This repository contains Exploratory Data Analysis (EDA) projects. The EDA includes:
- Data cleaning and preprocessing steps.
- Detailed visualizations to uncover patterns and relationships in the data.
- Insights on key features that influence the main result.
Exploratory Data Analysis (EDA) is a key part of the data science process that involves diving into a dataset to explore and understand it better. The main goal is to uncover patterns, relationships, and insights within the data before moving on to things like building machine learning models or running statistical tests. It helps us:
- Spot any anomalies, missing values, or outliers that could impact analysis.

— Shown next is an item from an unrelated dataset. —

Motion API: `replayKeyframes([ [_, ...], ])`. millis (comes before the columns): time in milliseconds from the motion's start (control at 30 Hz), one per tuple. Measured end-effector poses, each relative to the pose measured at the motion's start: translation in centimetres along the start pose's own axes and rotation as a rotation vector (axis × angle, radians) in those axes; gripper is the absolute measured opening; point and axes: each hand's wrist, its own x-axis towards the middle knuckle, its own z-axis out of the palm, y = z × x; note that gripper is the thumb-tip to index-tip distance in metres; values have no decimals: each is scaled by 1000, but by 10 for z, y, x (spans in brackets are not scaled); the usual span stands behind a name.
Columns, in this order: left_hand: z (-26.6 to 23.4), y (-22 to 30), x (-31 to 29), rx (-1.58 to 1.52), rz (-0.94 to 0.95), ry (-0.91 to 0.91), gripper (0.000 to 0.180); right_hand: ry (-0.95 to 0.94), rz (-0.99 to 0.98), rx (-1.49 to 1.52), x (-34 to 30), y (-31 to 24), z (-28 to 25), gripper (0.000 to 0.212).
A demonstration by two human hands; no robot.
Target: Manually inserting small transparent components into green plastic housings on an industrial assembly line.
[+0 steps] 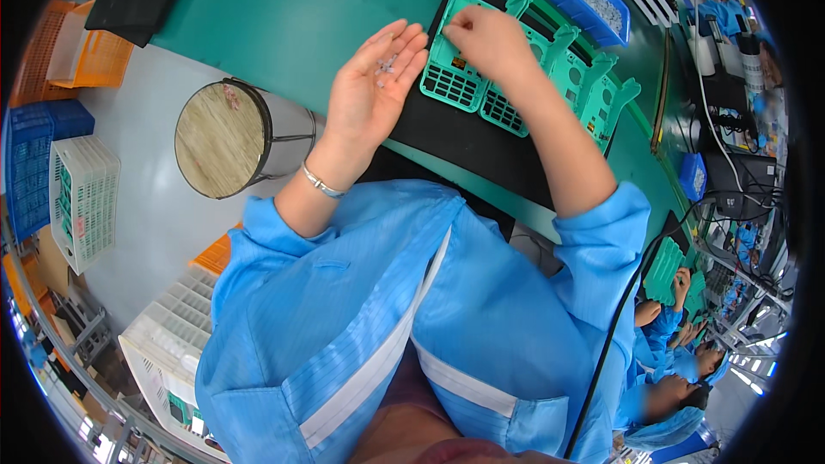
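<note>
My left hand (369, 90) is turned palm up with its fingers extended, cradling several small translucent pieces (387, 64). To its right, my right hand (485, 39) is closed in a pinch above the leftmost green plastic housing (451, 86). Whatever lies between those fingertips is too small or hidden to make out. This housing has a grid of rectangular openings at its near end and upright arms at its far end. Several like housings, such as the one at the right end (597, 112), stand in a row beside it on a black mat (464, 150).
A blue bin (589, 0) full of small pale pieces stands at the back right of the green table (258, 26). A round wooden-topped stool (222, 139) is at left, near a white crate (84, 202) and orange bins (103, 56). Co-workers (666, 378) sit at right.
</note>
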Motion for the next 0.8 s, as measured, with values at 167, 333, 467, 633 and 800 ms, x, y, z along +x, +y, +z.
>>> replayKeyframes([
  [167,10,12,11,79,52,-1,33,374,-336,-31,-38,13,22,22],
  [333,58,10,54,259,25,-122,34,406,-375,-206,-41,7,29,28],
  [467,117,-19,104,397,2,-319,34,457,-387,-213,-37,8,35,14],
  [633,182,-82,167,548,0,-523,33,421,-369,-87,-45,2,33,16],
  [800,192,-141,201,1252,328,-634,40,472,-310,577,-44,0,35,16],
])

- Discover underlying trends and structures in the data.
- Refine our initial assumptions and ask more focused questions.
- Visualize how different variables relate to each other and how data is distributed.
In the bigger picture of data science, EDA is one of the most essential steps. It allows data scientists to:
- Ask better questions: By exploring the data thoroughly, we can frame more accurate and insightful questions for analysis.
- Get the data ready for modeling: EDA helps clean and transform the data into the right format for running machine learning models.
- Boost model performance: By identifying which features (variables) are most important and understanding correlations, EDA helps improve how well a model can make predictions.
- Present insights clearly: EDA makes it easier to explain findings through charts, graphs, and summaries, helping to communicate insights to both technical teams and non-technical stakeholders.